> What the exercise asks:
Write the listing out again word for word. Pictures do not belong in the copy.
((
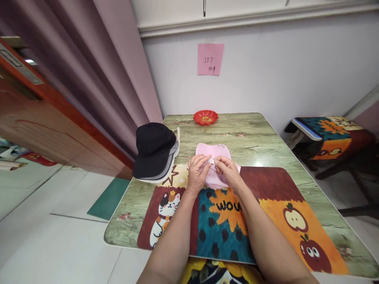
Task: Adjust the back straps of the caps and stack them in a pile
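A pink cap (217, 179) lies on the bench (251, 138), right in front of the person and under both hands. It is a soft, pale pink all over. The far part is smooth and wide, with round corners and a gentle dip along the top edge. A few tiny dark marks sit near its right corner, too small to read. The near part is puffy and round, with soft folds, and it rests on the top edge of a bright mat (266, 181). The hands hide the middle of the cap.

Over the cap is a small shiny piece (210, 161), pale and silvery, a bit like a buckle. The left hand (197, 169) pinches its left side with finger and thumb. The right hand (227, 169) pinches at its right side. The hands are close together, with just this little piece between their fingertips. I cannot tell if a strap is tucked in the right hand's fingers.

To the left of the pink cap, well apart from it, a black cap (154, 140) sits on top of a grey cap (169, 161). A red dish (205, 117) with a wavy rim stands at the back of the bench.
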The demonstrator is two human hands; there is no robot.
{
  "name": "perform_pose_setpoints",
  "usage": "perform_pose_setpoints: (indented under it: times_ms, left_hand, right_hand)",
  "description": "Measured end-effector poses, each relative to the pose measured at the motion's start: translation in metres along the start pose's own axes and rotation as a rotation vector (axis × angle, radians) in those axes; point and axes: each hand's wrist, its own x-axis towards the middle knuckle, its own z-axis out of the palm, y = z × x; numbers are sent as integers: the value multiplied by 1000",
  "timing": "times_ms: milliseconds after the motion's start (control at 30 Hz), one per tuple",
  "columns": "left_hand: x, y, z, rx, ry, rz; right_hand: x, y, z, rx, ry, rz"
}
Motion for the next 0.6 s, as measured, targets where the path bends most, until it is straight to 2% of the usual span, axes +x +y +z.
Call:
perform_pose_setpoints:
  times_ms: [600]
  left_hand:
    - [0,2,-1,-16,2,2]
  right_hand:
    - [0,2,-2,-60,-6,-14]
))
> Your response:
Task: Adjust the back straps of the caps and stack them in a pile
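A pink cap (217, 179) lies on the bench (251, 138), right in front of the person and under both hands. It is a soft, pale pink all over. The far part is smooth and wide, with round corners and a gentle dip along the top edge. A few tiny dark marks sit near its right corner, too small to read. The near part is puffy and round, with soft folds, and it rests on the top edge of a bright mat (266, 181). The hands hide the middle of the cap.

Over the cap is a small shiny piece (210, 161), pale and silvery, a bit like a buckle. The left hand (197, 169) pinches its left side with finger and thumb. The right hand (227, 169) pinches at its right side. The hands are close together, with just this little piece between their fingertips. I cannot tell if a strap is tucked in the right hand's fingers.

To the left of the pink cap, well apart from it, a black cap (154, 140) sits on top of a grey cap (169, 161). A red dish (205, 117) with a wavy rim stands at the back of the bench.
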The demonstrator is two human hands; there is no robot.
{
  "name": "perform_pose_setpoints",
  "usage": "perform_pose_setpoints: (indented under it: times_ms, left_hand, right_hand)",
  "description": "Measured end-effector poses, each relative to the pose measured at the motion's start: translation in metres along the start pose's own axes and rotation as a rotation vector (axis × angle, radians) in those axes; point and axes: each hand's wrist, its own x-axis towards the middle knuckle, its own z-axis out of the palm, y = z × x; numbers are sent as integers: the value multiplied by 1000",
  "timing": "times_ms: milliseconds after the motion's start (control at 30 Hz), one per tuple",
  "columns": "left_hand: x, y, z, rx, ry, rz; right_hand: x, y, z, rx, ry, rz"
}
Motion for the next 0.6 s, as measured, targets where the path bends most, until it is straight to 2% of the usual span, axes +x +y +z.
Call:
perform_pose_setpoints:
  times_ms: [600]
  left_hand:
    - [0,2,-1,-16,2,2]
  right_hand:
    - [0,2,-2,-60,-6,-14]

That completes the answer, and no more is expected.